Friday, January 17, 2014

Derby keeps saving my soul.

Don't let it ever be said that I do not appreciate the value of my friends...however, it can be said that it takes me forever to realize that I have any. After sitting outside of derby practice in my car last week I posted on facebook about it and several people posted their support right down to practically coming out and pulling me from my car to get inside. I've talked with a few of them over the last week, some are gentle and patient and one is well...tough love minded. Basically telling me to stop complaining, that there is a lot of support and make a move. I can honestly tell you that I needed to hear both kinds of support. Although I will admit that the tough love made me want to say 'fuck it' and delete my facebook page. But I realized that part of my reaction was due to the fact that she was right. I needed to stop living in my moodiness and work shit and reach a hand out to help pull me up and brush the dirt off. Get the fuck up and move. So Ashley...I moved.

I got to the Everett Skate Deck tonight, and almost hyperventilated before getting out of the car. I used facebook to reach my proverbial hand out to Shelby who promised to be there waiting to grab it and help me thru the doors. I almost chickened out, but before I could...here came Shelby rolling in to greet me. She was like a rolling saint. She ushered me the second set of doors and just let me stand there and take my time. A few people walked by and waved or nodded their heads, said hi or other courtesy behaviors before Tessa rolled up and hugged me. I was trying so hard to keep my heart from beating out of my chest, so many people, noises and lights. I remember thinking that if I didn't have the issue with the crutches, I would have bolted. Carolyn came over and gave me a giant hug just when I thought I was going to throw up from my nerves. Darryl started talking to me which is standard but usually he brings on the perverted jokes and goofy commentary that he and I are known for...this time he was gentle with his words and gave me a hug of support. Tilly rolled up and practically squeezed the air out of me...saying it was good to see me. I asked if Ashley was there and then I thought to myself that must have sounded rude, asking about her girlfriend while she's hugging me. I just wanted to make sure that Ashley knew I got up and moved. But before I could explain that to Tilly she had to get back onto the floor.

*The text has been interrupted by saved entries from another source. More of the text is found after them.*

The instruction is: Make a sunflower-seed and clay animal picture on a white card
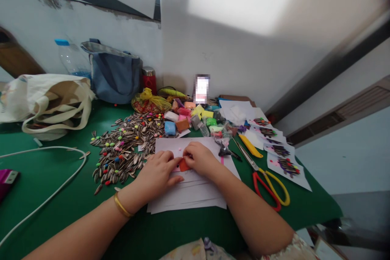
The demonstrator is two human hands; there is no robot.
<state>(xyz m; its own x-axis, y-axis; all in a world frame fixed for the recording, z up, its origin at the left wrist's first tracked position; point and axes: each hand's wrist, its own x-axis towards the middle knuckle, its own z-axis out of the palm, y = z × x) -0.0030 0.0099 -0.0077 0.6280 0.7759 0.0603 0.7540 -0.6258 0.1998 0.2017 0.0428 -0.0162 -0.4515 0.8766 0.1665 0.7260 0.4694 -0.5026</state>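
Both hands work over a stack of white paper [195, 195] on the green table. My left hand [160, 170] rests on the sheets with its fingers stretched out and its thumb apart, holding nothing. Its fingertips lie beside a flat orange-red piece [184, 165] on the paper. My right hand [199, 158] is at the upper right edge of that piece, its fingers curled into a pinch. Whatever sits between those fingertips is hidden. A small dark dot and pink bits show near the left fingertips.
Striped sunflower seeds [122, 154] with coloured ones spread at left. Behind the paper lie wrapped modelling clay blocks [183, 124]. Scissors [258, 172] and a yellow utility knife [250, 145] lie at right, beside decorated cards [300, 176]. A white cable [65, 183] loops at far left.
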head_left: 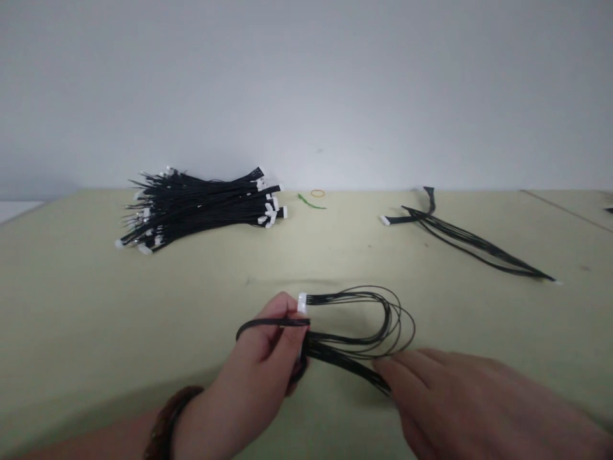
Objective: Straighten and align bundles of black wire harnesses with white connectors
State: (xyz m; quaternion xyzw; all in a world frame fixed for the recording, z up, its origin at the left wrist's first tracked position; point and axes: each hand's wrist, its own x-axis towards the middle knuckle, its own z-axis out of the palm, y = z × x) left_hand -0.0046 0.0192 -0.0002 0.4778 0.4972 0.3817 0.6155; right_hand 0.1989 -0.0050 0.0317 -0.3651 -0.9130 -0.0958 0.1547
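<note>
My left hand [258, 364] is closed in a pinch on a looped bundle of thin black wires [364, 326] with a white connector [302, 302] at its end. The loop arcs out to the right of that hand, just above the yellow-green table [71, 306]. My right hand [460, 402] lies low at the right, fingers together, its fingertips on the lower strands of the same bundle. A dark bracelet [165, 418] is on my left wrist.
A big pile of black wire harnesses with white connectors [201, 204] lies at the back left. A single stretched harness [469, 243] lies at the back right. A green tie [310, 203] and a yellow rubber band [317, 193] sit near the wall.
</note>
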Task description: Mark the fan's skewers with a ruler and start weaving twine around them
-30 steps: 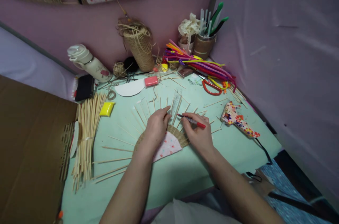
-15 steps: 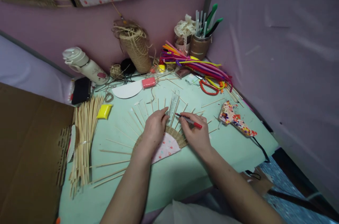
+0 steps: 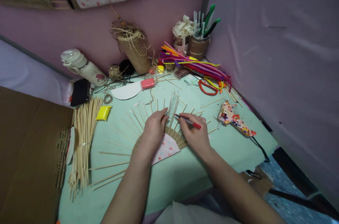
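Note:
A half-round woven piece (image 3: 177, 137) with a spotted pink cloth centre lies on the pale green table (image 3: 172, 178), thin wooden sticks fanning out from it. My left hand (image 3: 153, 128) rests on it, fingertips pressing a clear ruler (image 3: 173, 104) that lies along the sticks. My right hand (image 3: 194, 134) is closed on a red pen (image 3: 188, 121), its tip beside the ruler.
A bundle of wooden sticks (image 3: 83, 139) lies at the left by brown cardboard (image 3: 29, 146). At the back stand a white bottle (image 3: 82, 67), a twine cone (image 3: 134, 49), coloured pipe cleaners (image 3: 196, 65), red scissors (image 3: 208, 88) and a jar of tools (image 3: 198, 42). A patterned glue gun (image 3: 235, 120) lies right.
The view has shifted slightly to the left and up. Both hands stay on the woven piece, ruler and pen in nearly the same pose.

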Demonstrator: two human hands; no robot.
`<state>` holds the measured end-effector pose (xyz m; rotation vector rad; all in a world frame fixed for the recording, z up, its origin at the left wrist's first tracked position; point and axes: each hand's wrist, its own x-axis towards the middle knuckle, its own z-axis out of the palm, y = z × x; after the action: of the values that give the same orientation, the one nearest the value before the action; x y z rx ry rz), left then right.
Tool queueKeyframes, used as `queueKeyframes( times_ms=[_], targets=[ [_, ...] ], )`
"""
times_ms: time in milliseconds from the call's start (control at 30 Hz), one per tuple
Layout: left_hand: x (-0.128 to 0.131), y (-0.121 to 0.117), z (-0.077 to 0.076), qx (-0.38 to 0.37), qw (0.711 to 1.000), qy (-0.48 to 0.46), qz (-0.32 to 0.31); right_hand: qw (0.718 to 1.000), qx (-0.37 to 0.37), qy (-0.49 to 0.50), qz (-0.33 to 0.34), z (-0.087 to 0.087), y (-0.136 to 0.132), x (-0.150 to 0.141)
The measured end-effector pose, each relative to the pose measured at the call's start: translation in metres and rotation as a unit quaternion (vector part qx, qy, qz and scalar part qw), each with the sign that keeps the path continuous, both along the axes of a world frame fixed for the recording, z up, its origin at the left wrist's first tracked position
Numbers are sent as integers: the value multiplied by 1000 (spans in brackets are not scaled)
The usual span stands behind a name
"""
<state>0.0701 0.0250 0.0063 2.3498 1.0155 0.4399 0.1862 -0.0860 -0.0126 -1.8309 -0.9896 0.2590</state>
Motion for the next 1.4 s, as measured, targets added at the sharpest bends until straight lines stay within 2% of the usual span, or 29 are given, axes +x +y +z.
queueKeyframes(
  times_ms=[1400],
  targets=[
    [1,0,-1,-3,1000,6,4,1000,-12,0,-2,3,0,0]
  ],
)
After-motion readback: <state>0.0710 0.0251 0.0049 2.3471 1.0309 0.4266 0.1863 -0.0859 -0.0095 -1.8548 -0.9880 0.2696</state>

While all this was going on, I could see Shelby every now and then looking over to me...checking on me like a guardian angel. She had no idea how much her support meant to me and continues to mean to me. Knowing that she was watching out for me, well...it just means more than words can say.

Before the first jam started I made my way to the score table a place that I usually own, but it felt so foreign to me now. In fact, just watching practice felt different, like I was seeing it for the first time. During the first halftime Jenny made her way over to me with a hug, a smile and promise of a puppy by the end of practice. It was good to see her again. During the second halftime Shannon came over with her cabbage patch hair and made me smile and laugh. I haven't laughed in I don't know how long. She has big plans for that fake hair, bless her. After the scrimmages were over, other DEA came up and said hello and welcome back or we missed you. I missed them too. Then Rob came over, I love how odd he is, how crazy he is and how nice he has always been to me. He just held me for a long time and said, "it's the length of the hug that makes it uncomfortable, just let it pass." Dork.

I didn't realize how much I had missed derby...how empty my life and my heart have been since my absence. I went in tonight with an empty heart, but left with it full. There are many others I wanted to get hugs from or say hi to but tonight was amazing. Derby has on more than one occasion saved my soul. Derby has brought me life. Derby has brought me friends. Derby has brought me passion. Derby has brought me happiness.

Before I left, I got hugs from Shelby, Big Eddie and some verbal support from Ivanna and Carmen. On the drive home I realized just how important derby is to me and just how much I have missed it. How much I have missed the sounds, the sights, the girls, everything. I am proud to belong to such an amazing league. A family unlike anything else in the world. The people are amazing, the hugs are even better...it's odd you know, when you find a place where you belong there are always people who stand by you to either gently encourage or firmly kick your ass in gear but either way, derby keeps saving my soul.
Shelby

Tilly and Ashley

Tessa (jumping)

Shannon
Jenny

Big Eddie

Rob (Mongo)

I would have added pictures of some of the others but I don't have pictures. But I will get them.